FERRAROTTI – Sì, è vero, ma credo che le classi dirigenti e anche la scuola debbano fare qualche autocritica. Le nuove generazioni sono affascinate dall’inedito e da tutto ciò che suscita meraviglia. Come diceva Giambattista Marino: “E’ del poeta il fin la meraviglia” ma qui stiamo discutendo di politica e di società. Il voto porta alla luce le contraddizioni di un Paese politicamente analfabeta, che legge poco i giornali e che fa un uso acritico delle nuove tecnologie. Come mi è capitato di scrivere in un recentissimo libro siamo “un popolo di frenetici informatissimi idioti”. Non basta smanettare su Internet per capire.
FIRSTonline – E il recupero di Berlusconi se l’aspettava?
FERRAROTTI – A differenza di Grillo, Berlusconi pesca in un’Italia più profonda e intercetta alcune tendenze congenite della cultura mediterranea: l’astuzia callida, l’individualismo amorale, l’inventiva che inganna e si impadronisce del vero potere, l’elusione fiscale, il fascino del grande seduttore e del grande Casanova che sconfina nel meretricio ma anche del grande corruttore. Però, attenzione: in Berlusconi c’è carisma, il carisma della ricchezza e del robusto conto in banca che seduce tanti italiani.
FIRSTonline – E di Bersani che cosa pensa?
FERRAROTTI – Mi sembra un onesto testardo con venature di bigottismo settario. Ai miei occhi, Bersani incarna lodevoli virtù provinciali tipiche della sua terra d’origine ma non ha il carisma del leader e, alla fine, le sue virtù rivelano limiti intellettuali insormontabili.
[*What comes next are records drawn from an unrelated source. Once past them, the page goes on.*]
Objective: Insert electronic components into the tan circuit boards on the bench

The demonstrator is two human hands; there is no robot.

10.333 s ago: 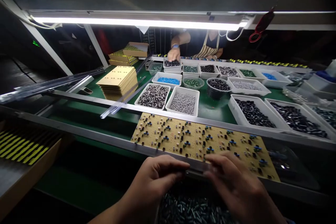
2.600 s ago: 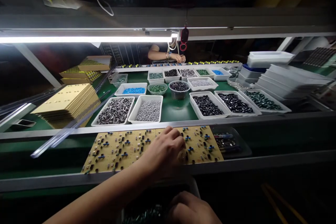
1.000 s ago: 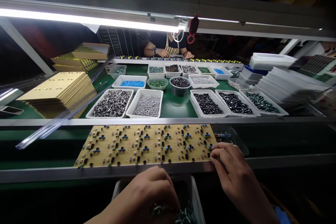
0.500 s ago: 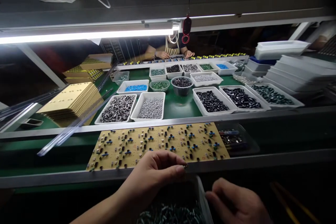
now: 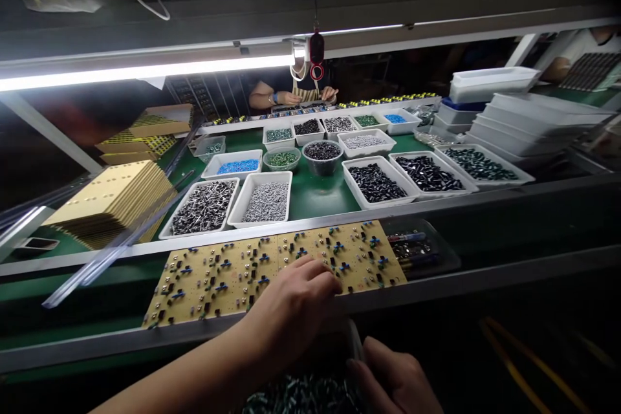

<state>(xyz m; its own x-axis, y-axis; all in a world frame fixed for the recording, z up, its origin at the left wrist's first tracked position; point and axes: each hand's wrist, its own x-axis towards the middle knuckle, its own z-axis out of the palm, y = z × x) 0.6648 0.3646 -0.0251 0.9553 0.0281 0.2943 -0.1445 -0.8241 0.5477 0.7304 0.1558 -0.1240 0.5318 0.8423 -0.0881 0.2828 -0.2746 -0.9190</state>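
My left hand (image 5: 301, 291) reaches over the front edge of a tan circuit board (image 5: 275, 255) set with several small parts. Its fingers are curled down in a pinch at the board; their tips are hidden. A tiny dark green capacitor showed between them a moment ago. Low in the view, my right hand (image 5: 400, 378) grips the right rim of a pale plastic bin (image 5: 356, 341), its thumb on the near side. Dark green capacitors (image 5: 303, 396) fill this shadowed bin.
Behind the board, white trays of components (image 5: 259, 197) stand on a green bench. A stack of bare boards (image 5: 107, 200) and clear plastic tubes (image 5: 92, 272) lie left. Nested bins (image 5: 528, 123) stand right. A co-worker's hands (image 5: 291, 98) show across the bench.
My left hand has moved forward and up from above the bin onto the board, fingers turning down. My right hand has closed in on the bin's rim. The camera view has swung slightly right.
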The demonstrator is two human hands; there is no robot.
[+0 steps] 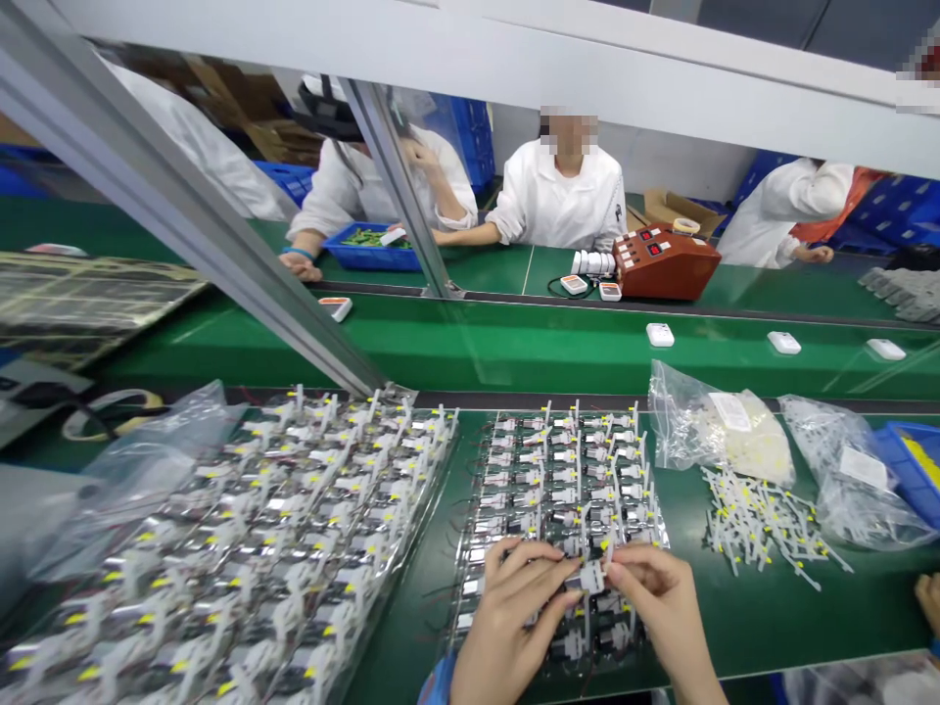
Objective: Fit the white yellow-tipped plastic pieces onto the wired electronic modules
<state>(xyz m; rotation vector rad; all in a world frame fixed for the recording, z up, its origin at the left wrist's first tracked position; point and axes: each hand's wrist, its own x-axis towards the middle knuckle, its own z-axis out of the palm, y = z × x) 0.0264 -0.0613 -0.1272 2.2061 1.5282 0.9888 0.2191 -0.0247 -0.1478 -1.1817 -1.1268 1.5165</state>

Come dicevo prima, se conoscesse meglio la commedia dell’arte non farebbe gli errori tattici che sta facendo con Grillo: non s’è mai visto un leader che nega in partenza di avere un piano B regalando ai propri interlocutori un vantaggio negoziale incredibile. L’autodilaniamento della sinistra e l’arretratezza dei sindacati fanno il resto.
FIRSTonline – S’immaginava il flop elettorale di Monti?
FERRAROTTI – Con le dolorose misure che è stato costretto a prendere per salvare l’Italia dalla bancarotta è già molto che a Monti non abbiano dato la cicuta come a Socrate. Ha raccolto poco meno di 3 milioni di voti che non sono pochi. Ha certamente manifestato limiti politici e ha dovuto battersi in un contesto sfavorevole ma è già un buon risultato non essere sparito dalla scena politica. Tanto più che in campagna elettorale non ha promesso l’Eden ma ha detto la verità, anche quando era sgradita. SuperMario Monti merita grande ammirazione e resta una riserva della Repubblica che mi piacerebbe vedere al Quirinale dopo il grande King George Napolitano.
FIRSTonline – Professore, come andrà a finire, secondo Lei, la partita post-elettorale’
FERRAROTTI – Oggi non lo può sapere nessuno, ma penso che ci attenda un prolungato periodo di stallo e di arresto del movimento politico italiano. Qualche giorno fa un giovane studente mi ha ricordato il caso del Belgio che è vissuto tranquillamente senza governo per uno o due anni. Ma noi non siamo il Belgio perché là c’è la Casa regnante che assicura continuità mentre da noi c’è il vuoto. E se non ci fosse stato Napolitano, ci sarebbe stato l’abisso.